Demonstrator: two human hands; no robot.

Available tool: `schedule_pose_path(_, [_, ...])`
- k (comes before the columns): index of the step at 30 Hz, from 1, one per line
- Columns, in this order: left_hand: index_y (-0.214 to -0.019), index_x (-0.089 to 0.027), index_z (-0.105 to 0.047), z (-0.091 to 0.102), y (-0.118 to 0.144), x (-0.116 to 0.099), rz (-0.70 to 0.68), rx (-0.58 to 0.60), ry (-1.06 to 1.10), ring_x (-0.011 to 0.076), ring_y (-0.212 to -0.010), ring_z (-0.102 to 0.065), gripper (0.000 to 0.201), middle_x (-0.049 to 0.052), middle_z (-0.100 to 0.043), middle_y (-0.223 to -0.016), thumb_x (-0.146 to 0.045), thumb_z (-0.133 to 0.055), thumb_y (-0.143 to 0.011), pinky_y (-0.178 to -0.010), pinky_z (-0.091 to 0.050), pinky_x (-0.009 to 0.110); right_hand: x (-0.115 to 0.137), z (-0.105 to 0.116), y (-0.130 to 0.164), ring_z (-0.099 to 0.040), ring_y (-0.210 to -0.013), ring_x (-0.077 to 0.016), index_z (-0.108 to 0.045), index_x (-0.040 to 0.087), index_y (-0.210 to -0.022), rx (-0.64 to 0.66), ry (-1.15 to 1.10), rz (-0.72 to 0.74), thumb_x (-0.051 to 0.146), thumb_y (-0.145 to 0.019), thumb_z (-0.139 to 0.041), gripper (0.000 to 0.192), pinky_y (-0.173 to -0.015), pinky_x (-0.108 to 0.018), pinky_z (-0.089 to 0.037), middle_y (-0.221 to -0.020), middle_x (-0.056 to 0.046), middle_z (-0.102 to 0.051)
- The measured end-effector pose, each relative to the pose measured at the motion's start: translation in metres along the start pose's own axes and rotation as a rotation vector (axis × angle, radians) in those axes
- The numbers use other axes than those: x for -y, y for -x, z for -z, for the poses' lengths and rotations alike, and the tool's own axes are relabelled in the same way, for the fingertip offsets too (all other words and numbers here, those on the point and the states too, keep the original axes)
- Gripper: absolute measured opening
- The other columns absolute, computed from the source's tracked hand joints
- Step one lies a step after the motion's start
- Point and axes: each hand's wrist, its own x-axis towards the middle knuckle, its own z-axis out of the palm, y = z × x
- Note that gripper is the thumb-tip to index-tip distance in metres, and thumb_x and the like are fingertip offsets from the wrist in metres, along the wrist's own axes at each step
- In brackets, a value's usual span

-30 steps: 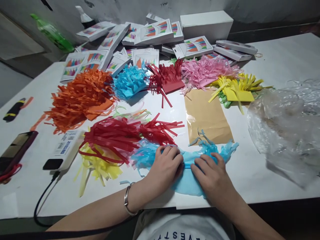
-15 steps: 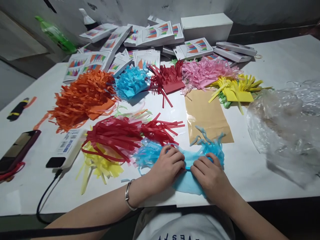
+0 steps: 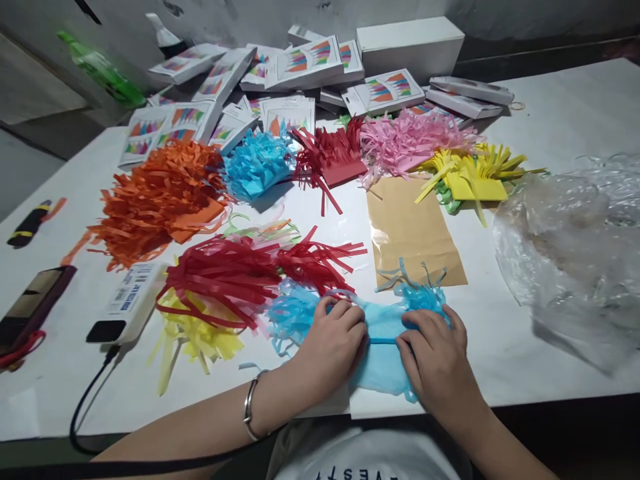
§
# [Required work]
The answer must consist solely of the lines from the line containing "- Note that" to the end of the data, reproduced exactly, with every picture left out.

# [Problem solution]
- Note that gripper is the thumb-tip to index-tip distance in metres, and thumb_x and the like are fingertip offsets from the wrist in metres, along the wrist's own axes at each step
- In brackets, a value's usual span

-30 steps: 
-15 steps: 
+0 steps: 

Whatever the exercise asked has now been answered.